Il Fondo monetario internazionale (Fmi) rivede al netto rialzo le stime per il Pil 2023 della Russia, per la quale già a gennaio aveva previsto una performance migliore della Germania. Ora invece secondo il Fmi le previsioni per tutta l’Europa (fa eccezione solo la Spagna) sono peggiori, molto peggiori di quelle per la Russia.
Quasi contemporaneamente il Wall Street Journal, un giornalone dell’establishment occidentale, si accorge che gli europei stanno diventando più poveri mentre gli Usa si arricchiscono.
La crescita economica della Russia e il netto peggioramento della situazione europea rispetto a quella statunitense sono tessere di un medesimo mosaico: quello di una guerra che non si combatte solo sui campi di battaglia dell’Ucraina.
IL RAPPORTO DEL FMI
Secondo il rapporto aggiornato che il Fmi ha pubblicato martedì 25 luglio 2023, quest’anno il Pil della Russia aumenterà dell’1,5% rispetto al 2022. In gennaio l’aumento previsto era pari allo 0,3%. Parallelamente, peggiora la situazione – già prima descritta come cupa – di vari Paesi europei. Emblematico il caso della Germania. In gennaio il Fmi prevedeva il suo Pil in crescita dello 0,1%; ora si attende una riduzione dello 0,3%.
Le sfumature del confronto fra le precedenti e le attuali previsioni del Fmi, compreso il miglioramento tratteggiato per l’Italia, sono nelle due immagini qui sotto.
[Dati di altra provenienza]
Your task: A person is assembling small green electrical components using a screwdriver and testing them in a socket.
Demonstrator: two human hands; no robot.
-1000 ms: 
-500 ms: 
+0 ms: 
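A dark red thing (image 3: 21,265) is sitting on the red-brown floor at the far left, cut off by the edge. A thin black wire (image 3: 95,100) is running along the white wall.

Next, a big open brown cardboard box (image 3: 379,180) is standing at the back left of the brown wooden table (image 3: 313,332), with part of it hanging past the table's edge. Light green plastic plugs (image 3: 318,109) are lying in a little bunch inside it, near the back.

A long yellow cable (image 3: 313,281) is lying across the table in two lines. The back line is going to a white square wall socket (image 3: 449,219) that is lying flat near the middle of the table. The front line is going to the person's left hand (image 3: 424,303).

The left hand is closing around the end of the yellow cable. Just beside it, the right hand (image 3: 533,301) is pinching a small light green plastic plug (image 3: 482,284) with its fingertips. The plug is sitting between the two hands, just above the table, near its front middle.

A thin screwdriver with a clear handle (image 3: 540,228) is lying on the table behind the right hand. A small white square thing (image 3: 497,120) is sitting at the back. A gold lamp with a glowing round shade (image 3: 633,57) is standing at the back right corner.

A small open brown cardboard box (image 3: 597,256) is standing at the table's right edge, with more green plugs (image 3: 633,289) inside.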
Clic su ciascuna per vederla ingrandita. A sinistra, le previsioni Fmi di gennaio; a destra, quelle attuali. L’Europa nel complesso è ben più indietro della Russia (il Fmi “vede” un +0,9% per il Pil 2023 dell’area euro), mentre all’interno dell’Occidente il vero vincitore sono gli Stati Uniti, il cui Pil è atteso in aumento dell’1,8%.
È appena in caso di citare tutti quei soloni che, allo scoppio della guerra e all’adozione delle sanzioni, profetizzavano una fine orribile per l’economia della Russia. La fine orribile la stiamo facendo noi.
L’EUROPA SI IMPOVERISCE
L’Europa è la vera sconfitta di questa guerra. L’Europa si impoverisce, come scrive il Wall Street Journal. Pudicamente non cita le sanzioni, ma cita l’aumento dei prezzi dell’energia e del cibo, che ne sono diretta conseguenza. Constata che invece gli Stati Uniti non hanno subito il rincaro dell’energia.
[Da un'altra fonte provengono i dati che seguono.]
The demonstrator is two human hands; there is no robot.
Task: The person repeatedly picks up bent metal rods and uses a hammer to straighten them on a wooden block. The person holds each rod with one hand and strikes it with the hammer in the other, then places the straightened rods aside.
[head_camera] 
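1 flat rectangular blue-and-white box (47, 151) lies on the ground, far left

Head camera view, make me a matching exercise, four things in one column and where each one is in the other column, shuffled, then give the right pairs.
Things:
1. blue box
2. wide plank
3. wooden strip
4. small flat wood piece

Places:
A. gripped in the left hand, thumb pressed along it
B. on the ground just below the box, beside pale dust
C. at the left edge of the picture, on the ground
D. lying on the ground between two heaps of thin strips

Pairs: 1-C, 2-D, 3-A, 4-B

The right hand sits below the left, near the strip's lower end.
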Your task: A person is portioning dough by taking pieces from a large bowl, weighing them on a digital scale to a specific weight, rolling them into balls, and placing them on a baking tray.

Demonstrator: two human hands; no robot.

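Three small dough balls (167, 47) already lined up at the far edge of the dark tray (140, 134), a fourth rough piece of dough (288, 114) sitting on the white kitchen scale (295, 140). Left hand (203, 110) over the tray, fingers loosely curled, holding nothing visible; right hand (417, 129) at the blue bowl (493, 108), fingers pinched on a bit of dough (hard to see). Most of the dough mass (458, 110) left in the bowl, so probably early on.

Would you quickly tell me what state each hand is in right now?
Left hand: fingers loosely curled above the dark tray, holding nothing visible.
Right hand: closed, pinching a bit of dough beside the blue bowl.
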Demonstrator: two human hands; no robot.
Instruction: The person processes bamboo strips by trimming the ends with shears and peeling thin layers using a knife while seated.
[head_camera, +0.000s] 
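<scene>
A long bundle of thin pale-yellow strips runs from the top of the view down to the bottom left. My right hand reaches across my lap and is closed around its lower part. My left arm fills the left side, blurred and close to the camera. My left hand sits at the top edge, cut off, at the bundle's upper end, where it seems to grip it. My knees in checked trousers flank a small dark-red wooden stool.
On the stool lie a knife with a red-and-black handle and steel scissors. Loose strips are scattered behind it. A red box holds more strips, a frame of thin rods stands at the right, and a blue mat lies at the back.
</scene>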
Ma certo!, bella scoperta. Loro non compravano mica energia dalla Russia. E non solo. Costringendoci ad abbandonare il gas russo dei gasdotti, che costa(va) pochissimo, e a comprare quello liquefatto e stracaro trasportato via mare, gli Stati Uniti hanno reso sostenibile a spese degli europei il loro business del fracking. Anche su questo dettaglio però il Wall Street Journal cala un pietoso velo.
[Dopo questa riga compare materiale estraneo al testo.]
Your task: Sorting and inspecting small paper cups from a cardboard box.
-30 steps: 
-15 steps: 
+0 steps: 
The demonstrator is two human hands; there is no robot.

Il Wall Street Journal constata anche che, in seguito al rincaro dell’energia, le manifatture europee hanno perso competitività. Il potere d’acquisto aggiustato all’inflazione diminuisce in Europa mentre cresce negli Stati Uniti. Gli Stati Ue, in media, sono diventati più poveri di ogni Stato degli Usa, ad eccezione di Idaho e Mississippi. Entro il 2035, il divario tra la produzione economica pro capite negli Stati Uniti e nell’Ue sarà pari a quella tra il Giappone e l’Ecuador oggi.
IL RUOLO DELLA GUERRA
I tagli alla spesa pubblica dovuti alla crisi finanziaria hanno ridotto all’osso i servizi sanitari europei, scrive ancora il Wall Street Journal. Non cita i tagli alla spesa pubblica dovuti a tutti gli aiuti e a tutte le armi all’Ucraina. Annuncia che l’aumento delle spese per la difesa si tradurrà in nuove tasse. Non specifica che le maggiori spese europee per la difesa sono una richiesta della Nato, cioè degli Usa.
Eccetera. A parte qualche luogo comune, tipo la passione dei francesi per il foie gras e la moralistica condanna dell’inclinazione europea a preferire il tempo libero ai lunghissimi orari di lavoro, il Wall Street Journal scatta un’ottima fotografia dell’impoverimento europeo. Evita soltanto di dire che è la conseguenza dell’appiattimento sulle politiche e sulle richieste di Washington legate alla guerra.